Impact of PIP on People Affected by Cancer (Macmillan, 2014): Macmillan commissioned IFF Research Fto conduct a mixed-methodology study which explored the impact of Personal Independence Payment on the financial status, standard of living and wellbeing of people affected by cancer. This study consisted in-depth interviews and a survey, both among individuals affected by cancer who had started to make a claim for Personal Independence Payment. The analytical report was used by Macmillan to determine how they can best provide support for the PIP claim process.
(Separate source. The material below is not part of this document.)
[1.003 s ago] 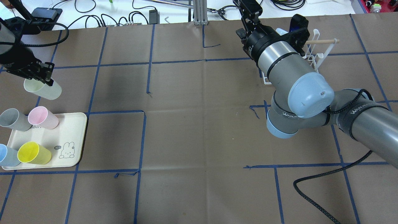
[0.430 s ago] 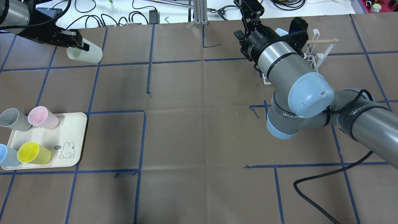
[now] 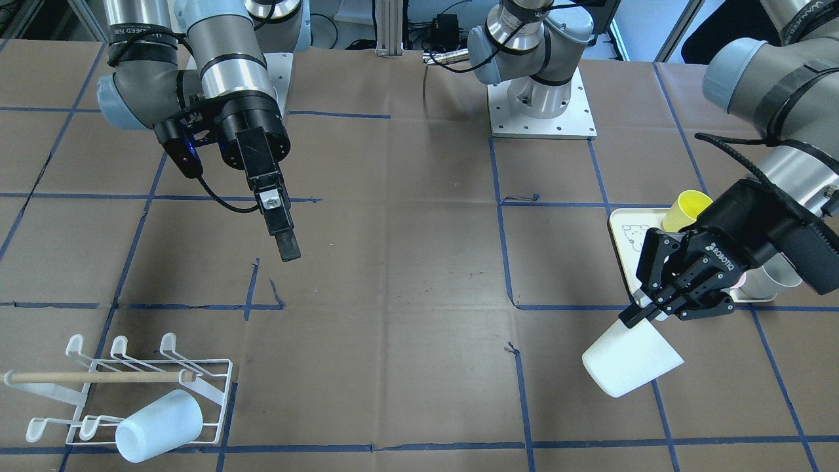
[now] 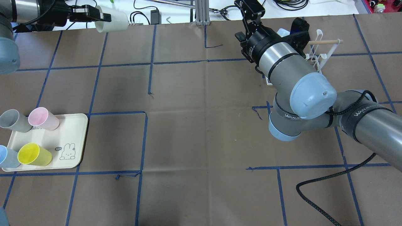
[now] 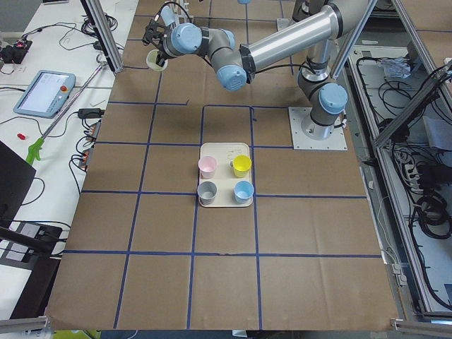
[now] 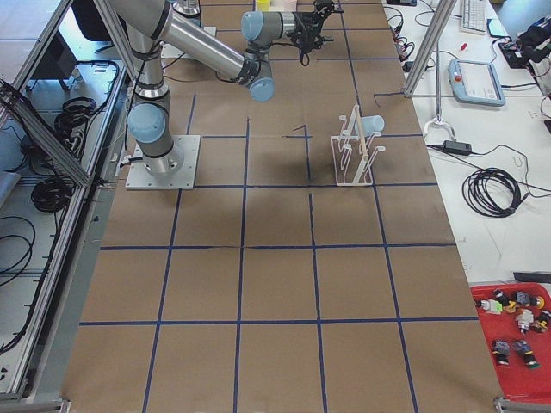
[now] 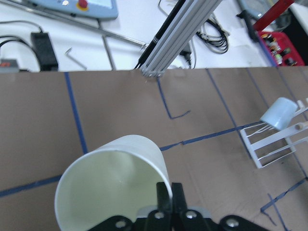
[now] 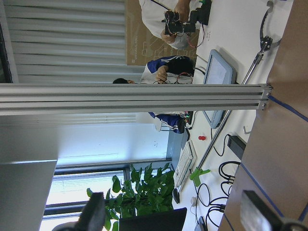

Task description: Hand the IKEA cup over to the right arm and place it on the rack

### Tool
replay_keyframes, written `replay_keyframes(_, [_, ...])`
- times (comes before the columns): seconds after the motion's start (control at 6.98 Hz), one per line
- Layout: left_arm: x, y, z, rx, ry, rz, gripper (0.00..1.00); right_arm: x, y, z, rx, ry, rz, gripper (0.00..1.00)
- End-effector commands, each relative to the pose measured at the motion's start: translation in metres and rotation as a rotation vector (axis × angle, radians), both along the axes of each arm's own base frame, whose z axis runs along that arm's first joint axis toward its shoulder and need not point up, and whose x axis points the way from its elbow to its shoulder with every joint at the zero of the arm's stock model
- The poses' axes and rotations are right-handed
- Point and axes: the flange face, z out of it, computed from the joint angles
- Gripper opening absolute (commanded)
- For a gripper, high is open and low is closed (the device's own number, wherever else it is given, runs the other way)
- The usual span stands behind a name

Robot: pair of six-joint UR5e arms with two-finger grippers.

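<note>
My left gripper point(image 4: 100, 17) is shut on the rim of a cream-white IKEA cup point(image 4: 111, 22), held on its side in the air over the table's far left edge. In the front view the gripper point(image 3: 645, 313) pinches the cup point(image 3: 632, 364); the left wrist view shows the fingers point(image 7: 166, 195) clamped on the cup's wall point(image 7: 110, 187). The right arm point(image 4: 282, 62) reaches toward the white wire rack point(image 4: 317, 53). My right gripper point(image 4: 249, 8) is open and empty, its pads wide apart in the right wrist view point(image 8: 173, 216). The rack point(image 3: 131, 393) carries a pale blue cup point(image 3: 157, 426).
A cream tray point(image 4: 72, 138) at the near left holds pink point(image 4: 42, 118), grey point(image 4: 12, 121), yellow point(image 4: 33, 154) and blue point(image 4: 6, 157) cups. An aluminium post point(image 4: 201, 12) and cables stand beyond the far edge. A black cable point(image 4: 317, 191) lies at the near right.
My left gripper has carried the cream cup from just above the tray away to the far edge and to the right, rising. The right arm has shifted only slightly.
</note>
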Motion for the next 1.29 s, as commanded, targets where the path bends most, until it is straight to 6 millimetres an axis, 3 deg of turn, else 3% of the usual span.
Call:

Appendix 4: Relevant policy considerations

  • COVID-19.
  • March 2021 amendments to Regulations: medical assessments to be conducted primarily by telephone.
  • Health and Disability Green Paper (consultation 12 July 2021 - 11 October 2021).
  • The National Disability Strategy and the Health is Everyone’s Business consultation.
  • Changes to PIP law from 6 April 2016, then again in 9 March 2017 (strengthening entitlement for mental health conditions).

References

Department for Work and Pensions 2021 Shaping future support: the health and disability green paper

Department for Work and Pensions 2019 The National Disability Strategy and the Health is Everyone’s Business consultation

Department for Work and Pensions 2017 Safety and supervision: changes to PIP law from 9 March 2017

Social Security (Claims and Payments, Employment and Support Allowance, Personal Independence Payment and Universal Credit) (Telephone and Video Assessment) (Amendment) Regulations 2021

  1. Personal Independence Payment (PIP) - GOV.UK 

  2. Alternatively, applications can be started via post, although subject to relative delay.